From the same document:
A national mission for clean power by 2030 is achievable and should be prioritised. We desperately need to end the era of high energy bills, excessive carbon emissions and energy insecurity by accelerating the transition to clean, homegrown energy. Britain can lead on this by treating this mission like the vaccine challenge. We can be the innovators and the implementers, helping ourselves and exporting our solutions worldwide. But if we choose to go slowly, others will provide the answers, and ultimately we’ll end up buying these solutions rather than selling them.”
– Sir Patrick Vallance, Former Chief Scientific Adviser
This is the official version of reality. It has its series of excuses for this ideology being imposed on people and businesses paying the highest electricity in the world. (1) we must save the planet (2) We must get energy security (3) we must be world leaders.——-Each excuse in series covers for the one before.
—– It is not at all necessary that we save the planet unilaterally by 2030. What is the rush for a small country like ours to do this at breakneck speed by 2030, all because it fits in with UN Agenda 2030? It is totally unnecessary as huge countries that make up half the population of the world are not doing that. Excuse 2 says we must get energy security, but no other country depends entirely on renewables as they are simply unable to provide base load, and excuse 3 is simply chest beating nonsense.
“Britain can lead on this like by treating this mission like the vaccine challenge”. You mean like our homegrown vaccine which was withdrawn on safety grounds?
The AZ “vaccine” may have been thrown under the bus to make it look like the “regulators” were doing their job.
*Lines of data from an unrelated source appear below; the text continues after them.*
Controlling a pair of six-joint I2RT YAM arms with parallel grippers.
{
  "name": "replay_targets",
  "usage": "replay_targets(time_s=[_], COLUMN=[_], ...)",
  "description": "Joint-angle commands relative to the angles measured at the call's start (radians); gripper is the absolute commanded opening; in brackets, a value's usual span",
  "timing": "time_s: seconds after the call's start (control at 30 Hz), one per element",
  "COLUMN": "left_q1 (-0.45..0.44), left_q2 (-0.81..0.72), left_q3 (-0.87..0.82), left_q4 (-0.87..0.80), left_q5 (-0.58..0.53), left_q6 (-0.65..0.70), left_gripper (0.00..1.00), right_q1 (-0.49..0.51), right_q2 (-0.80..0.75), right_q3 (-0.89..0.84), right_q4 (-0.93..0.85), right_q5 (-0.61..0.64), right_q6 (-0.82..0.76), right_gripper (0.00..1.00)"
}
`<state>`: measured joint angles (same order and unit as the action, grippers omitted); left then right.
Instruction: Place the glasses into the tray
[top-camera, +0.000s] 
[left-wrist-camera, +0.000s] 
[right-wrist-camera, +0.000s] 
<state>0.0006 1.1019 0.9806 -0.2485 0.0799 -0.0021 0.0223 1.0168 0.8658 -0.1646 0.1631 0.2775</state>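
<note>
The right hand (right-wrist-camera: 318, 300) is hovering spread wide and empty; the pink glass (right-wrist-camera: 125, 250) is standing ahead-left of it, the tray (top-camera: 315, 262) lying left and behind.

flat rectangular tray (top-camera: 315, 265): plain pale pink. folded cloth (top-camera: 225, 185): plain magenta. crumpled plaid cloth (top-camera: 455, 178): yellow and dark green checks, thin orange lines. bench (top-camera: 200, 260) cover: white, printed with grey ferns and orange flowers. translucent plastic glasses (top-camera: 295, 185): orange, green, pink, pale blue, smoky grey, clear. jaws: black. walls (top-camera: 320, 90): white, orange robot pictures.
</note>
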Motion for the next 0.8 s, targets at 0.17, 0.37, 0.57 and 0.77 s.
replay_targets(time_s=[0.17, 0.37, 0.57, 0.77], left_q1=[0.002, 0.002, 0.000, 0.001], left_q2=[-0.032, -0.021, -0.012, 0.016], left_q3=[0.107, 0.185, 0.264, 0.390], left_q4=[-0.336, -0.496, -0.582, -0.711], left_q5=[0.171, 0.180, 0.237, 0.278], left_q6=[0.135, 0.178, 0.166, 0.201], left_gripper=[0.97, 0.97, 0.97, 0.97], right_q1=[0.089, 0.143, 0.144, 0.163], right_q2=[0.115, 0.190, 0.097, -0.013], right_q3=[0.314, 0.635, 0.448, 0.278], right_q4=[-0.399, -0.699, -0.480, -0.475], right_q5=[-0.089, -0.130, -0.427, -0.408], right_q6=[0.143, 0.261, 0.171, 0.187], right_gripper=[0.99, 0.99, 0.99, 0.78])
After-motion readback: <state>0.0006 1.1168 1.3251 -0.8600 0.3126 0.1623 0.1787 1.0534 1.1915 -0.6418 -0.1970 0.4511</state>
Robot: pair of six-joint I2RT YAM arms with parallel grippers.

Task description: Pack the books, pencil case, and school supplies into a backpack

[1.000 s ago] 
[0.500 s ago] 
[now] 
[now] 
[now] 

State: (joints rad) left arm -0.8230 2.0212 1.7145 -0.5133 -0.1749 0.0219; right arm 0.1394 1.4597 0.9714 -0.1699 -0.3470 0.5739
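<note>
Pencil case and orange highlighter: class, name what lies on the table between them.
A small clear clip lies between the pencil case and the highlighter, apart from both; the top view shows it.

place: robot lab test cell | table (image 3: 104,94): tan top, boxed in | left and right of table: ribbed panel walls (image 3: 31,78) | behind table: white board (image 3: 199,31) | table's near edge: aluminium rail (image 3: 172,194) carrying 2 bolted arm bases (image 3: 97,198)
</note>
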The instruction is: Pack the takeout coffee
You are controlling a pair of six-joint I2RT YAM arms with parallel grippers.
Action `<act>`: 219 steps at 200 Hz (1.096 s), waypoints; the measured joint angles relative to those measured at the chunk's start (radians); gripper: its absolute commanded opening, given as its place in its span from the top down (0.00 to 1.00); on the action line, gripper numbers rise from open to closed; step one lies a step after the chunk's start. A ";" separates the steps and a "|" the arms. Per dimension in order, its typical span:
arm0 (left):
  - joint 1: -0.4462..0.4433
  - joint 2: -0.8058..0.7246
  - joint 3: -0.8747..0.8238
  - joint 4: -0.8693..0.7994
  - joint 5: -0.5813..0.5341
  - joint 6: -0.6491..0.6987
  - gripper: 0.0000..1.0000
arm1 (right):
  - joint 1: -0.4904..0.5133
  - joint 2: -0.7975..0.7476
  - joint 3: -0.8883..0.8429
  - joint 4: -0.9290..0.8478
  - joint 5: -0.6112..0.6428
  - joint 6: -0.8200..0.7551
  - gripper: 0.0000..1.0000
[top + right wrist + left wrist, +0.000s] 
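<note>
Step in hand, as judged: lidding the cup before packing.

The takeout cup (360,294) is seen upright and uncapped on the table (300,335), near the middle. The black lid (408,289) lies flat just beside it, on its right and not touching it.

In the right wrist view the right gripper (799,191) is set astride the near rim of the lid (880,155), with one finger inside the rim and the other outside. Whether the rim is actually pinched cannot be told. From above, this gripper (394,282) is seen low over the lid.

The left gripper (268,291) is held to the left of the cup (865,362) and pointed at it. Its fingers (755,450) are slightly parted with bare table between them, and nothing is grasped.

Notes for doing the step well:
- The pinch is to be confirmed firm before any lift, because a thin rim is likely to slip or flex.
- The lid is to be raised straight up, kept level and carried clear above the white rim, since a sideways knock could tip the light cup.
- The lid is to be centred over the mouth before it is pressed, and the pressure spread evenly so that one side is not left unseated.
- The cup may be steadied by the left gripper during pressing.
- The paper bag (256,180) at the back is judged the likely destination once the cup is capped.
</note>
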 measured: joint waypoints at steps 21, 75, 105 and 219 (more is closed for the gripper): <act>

Probably the side effects were too obvious. I expect Vallance was talking as much about the “challenge” of forcing everyone to take it and then rolling it out. The side effects* of the mRNA “vaccines” seem to take longer to manifest themselves and are probably a bit harder to link directly to “vaccines”, and mRNA is a technology that Big Pharma really wants to succeed.
*Some people think they are not side effects but deliberate. I don’t know.